Being a state Chief Minister or a Central Cabinet minister for more than two dozen years has clearly had an impact on Nitish Kumar. Having toadies around to sing hosannas is pleasant indeed, but actually believing in the bilge they utter is dangerous to one’s political health. Clearly, Nitish thought that it was entirely because of him that the JD(U)-BJP alliance had done so well in successive elections in Bihar, and that he could therefore show the BJP just who was the boss. The best hope of the many within the Delhi-based leadership of the BJP to stop the Narendra Modi cavalcade, Nitish has played the role scripted for him by these leaders with aplomb.
So successful has he been in conveying his contempt for the BJP that the workers of that party in Bihar decided that enough was enough, and that they would in effect cease to campaign for a JD(U) candidate. In like fashion, BJP-oriented voters clearly abstained from backing Nitish Kumar’s candidate in the Maharajganj Lok Sabha bypoll. This was enough for Lalu Yadav to get resurrected, albeit for what is certain to be a very short time.
Now that the voters have shown him that he is just Nitish Kumar and not King Kong, the Bihar CM has the choice of either accepting the BJP to get back “forward” support or walking out of the alliance and striking out on his own. Should he adopt the latter course, Nitish is likely to get reduced to irrelevance in the coming Lok Sabha polls. And given a choice between Narendra Modi, a “backward caste” leader who is far more successful than Nitish was in the past in winning “forward” support, and Lalu Yadav of extreme maladministration fame, the odds are that Lalu too will end up with a low tally, leaving the bulk of Bihar’s seats to the BJP.

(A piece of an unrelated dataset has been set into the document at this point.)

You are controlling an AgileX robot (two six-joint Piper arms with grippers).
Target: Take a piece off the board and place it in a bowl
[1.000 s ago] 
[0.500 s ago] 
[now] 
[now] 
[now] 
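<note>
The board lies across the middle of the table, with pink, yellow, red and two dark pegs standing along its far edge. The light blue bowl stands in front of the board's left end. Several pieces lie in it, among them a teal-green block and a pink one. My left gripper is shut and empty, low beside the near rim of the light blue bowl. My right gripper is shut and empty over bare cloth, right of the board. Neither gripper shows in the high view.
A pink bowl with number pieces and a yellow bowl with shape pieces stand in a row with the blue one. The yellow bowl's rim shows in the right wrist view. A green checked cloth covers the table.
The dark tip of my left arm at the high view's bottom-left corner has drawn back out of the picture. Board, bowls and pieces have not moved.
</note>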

In seeking to follow Lalu Yadav in his policy of ignoring the “forwards” in pursuit of knitting together the “backwards” and the minorities, Nitish Kumar may script his own doom, the way Congress CM Ramrao Gundu Rao did in 1983 in Karnataka, when he took backward caste support for granted and concentrated instead on winning the forward castes. Tinkering with a winning formula is the precursor to losing an election, and a Laluised Nitish seems on track for such an outcome.